◆ WORK INSTRUCTIONS: Output the listing word for word, minus pictures.

◆ COLLECTED MATERIAL:
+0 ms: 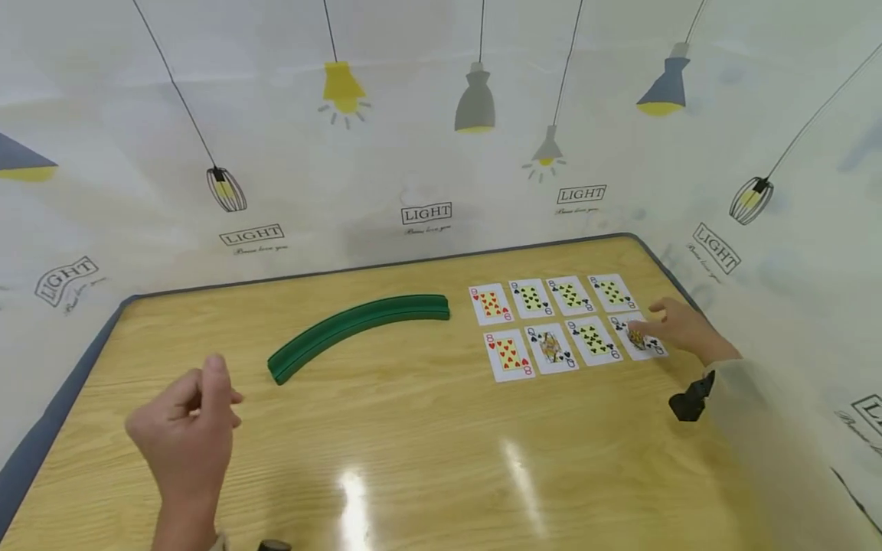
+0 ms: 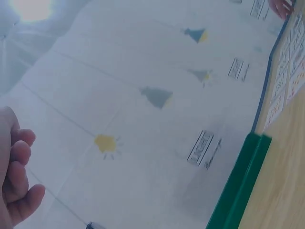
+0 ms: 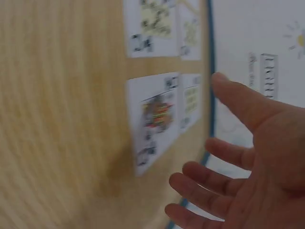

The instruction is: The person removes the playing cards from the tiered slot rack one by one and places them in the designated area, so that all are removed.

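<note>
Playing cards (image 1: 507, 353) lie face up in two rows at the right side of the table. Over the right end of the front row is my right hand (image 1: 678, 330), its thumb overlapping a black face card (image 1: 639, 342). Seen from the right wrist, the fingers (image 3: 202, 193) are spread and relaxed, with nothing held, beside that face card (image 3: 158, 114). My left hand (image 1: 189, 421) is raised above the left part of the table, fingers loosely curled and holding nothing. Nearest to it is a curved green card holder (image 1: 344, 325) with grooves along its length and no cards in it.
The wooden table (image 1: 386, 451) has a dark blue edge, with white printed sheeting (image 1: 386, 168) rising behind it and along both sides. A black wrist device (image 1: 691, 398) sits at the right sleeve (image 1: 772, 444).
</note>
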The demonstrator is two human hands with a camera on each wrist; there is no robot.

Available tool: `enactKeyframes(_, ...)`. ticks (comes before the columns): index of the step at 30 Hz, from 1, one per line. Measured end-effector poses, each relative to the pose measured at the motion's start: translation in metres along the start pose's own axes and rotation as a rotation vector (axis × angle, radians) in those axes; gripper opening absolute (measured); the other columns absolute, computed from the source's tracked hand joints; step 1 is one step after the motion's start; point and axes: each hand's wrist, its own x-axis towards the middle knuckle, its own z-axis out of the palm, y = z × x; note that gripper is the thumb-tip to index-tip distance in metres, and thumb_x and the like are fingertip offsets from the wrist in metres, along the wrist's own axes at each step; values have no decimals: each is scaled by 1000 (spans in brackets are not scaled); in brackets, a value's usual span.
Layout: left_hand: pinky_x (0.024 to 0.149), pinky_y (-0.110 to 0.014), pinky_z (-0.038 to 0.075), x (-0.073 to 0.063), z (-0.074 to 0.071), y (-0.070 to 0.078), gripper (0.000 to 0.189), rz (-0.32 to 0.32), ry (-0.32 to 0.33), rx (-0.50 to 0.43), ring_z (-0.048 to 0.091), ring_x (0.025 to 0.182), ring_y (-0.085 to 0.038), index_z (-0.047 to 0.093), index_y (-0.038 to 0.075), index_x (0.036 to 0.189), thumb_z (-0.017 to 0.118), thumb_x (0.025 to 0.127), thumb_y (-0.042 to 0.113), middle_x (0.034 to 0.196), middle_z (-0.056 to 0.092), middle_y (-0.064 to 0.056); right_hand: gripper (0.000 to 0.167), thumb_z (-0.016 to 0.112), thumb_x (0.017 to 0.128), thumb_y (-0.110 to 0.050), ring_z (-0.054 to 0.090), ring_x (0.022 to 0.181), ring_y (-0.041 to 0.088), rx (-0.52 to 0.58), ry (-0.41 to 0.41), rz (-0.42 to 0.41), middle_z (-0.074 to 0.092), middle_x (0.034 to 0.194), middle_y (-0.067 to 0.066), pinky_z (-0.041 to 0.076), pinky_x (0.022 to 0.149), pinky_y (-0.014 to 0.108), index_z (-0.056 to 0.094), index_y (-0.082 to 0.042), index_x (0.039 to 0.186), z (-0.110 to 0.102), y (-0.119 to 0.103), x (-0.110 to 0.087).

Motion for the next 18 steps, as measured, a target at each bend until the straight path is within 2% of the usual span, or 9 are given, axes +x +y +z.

◆ THE ANSWER:
+0 ms: 
+0 ms: 
+0 ms: 

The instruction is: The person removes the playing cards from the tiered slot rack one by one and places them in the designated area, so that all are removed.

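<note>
Playing cards (image 1: 507, 353) lie face up in two rows at the right side of the table. Over the right end of the front row is my right hand (image 1: 678, 330), its thumb overlapping a black face card (image 1: 639, 342). Seen from the right wrist, the fingers (image 3: 202, 193) are spread and relaxed, with nothing held, beside that face card (image 3: 158, 114). My left hand (image 1: 189, 421) is raised above the left part of the table, fingers loosely curled and holding nothing. Nearest to it is a curved green card holder (image 1: 344, 325) with grooves along its length and no cards in it.
The wooden table (image 1: 386, 451) has a dark blue edge, with white printed sheeting (image 1: 386, 168) rising behind it and along both sides. A black wrist device (image 1: 691, 398) sits at the right sleeve (image 1: 772, 444).
</note>
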The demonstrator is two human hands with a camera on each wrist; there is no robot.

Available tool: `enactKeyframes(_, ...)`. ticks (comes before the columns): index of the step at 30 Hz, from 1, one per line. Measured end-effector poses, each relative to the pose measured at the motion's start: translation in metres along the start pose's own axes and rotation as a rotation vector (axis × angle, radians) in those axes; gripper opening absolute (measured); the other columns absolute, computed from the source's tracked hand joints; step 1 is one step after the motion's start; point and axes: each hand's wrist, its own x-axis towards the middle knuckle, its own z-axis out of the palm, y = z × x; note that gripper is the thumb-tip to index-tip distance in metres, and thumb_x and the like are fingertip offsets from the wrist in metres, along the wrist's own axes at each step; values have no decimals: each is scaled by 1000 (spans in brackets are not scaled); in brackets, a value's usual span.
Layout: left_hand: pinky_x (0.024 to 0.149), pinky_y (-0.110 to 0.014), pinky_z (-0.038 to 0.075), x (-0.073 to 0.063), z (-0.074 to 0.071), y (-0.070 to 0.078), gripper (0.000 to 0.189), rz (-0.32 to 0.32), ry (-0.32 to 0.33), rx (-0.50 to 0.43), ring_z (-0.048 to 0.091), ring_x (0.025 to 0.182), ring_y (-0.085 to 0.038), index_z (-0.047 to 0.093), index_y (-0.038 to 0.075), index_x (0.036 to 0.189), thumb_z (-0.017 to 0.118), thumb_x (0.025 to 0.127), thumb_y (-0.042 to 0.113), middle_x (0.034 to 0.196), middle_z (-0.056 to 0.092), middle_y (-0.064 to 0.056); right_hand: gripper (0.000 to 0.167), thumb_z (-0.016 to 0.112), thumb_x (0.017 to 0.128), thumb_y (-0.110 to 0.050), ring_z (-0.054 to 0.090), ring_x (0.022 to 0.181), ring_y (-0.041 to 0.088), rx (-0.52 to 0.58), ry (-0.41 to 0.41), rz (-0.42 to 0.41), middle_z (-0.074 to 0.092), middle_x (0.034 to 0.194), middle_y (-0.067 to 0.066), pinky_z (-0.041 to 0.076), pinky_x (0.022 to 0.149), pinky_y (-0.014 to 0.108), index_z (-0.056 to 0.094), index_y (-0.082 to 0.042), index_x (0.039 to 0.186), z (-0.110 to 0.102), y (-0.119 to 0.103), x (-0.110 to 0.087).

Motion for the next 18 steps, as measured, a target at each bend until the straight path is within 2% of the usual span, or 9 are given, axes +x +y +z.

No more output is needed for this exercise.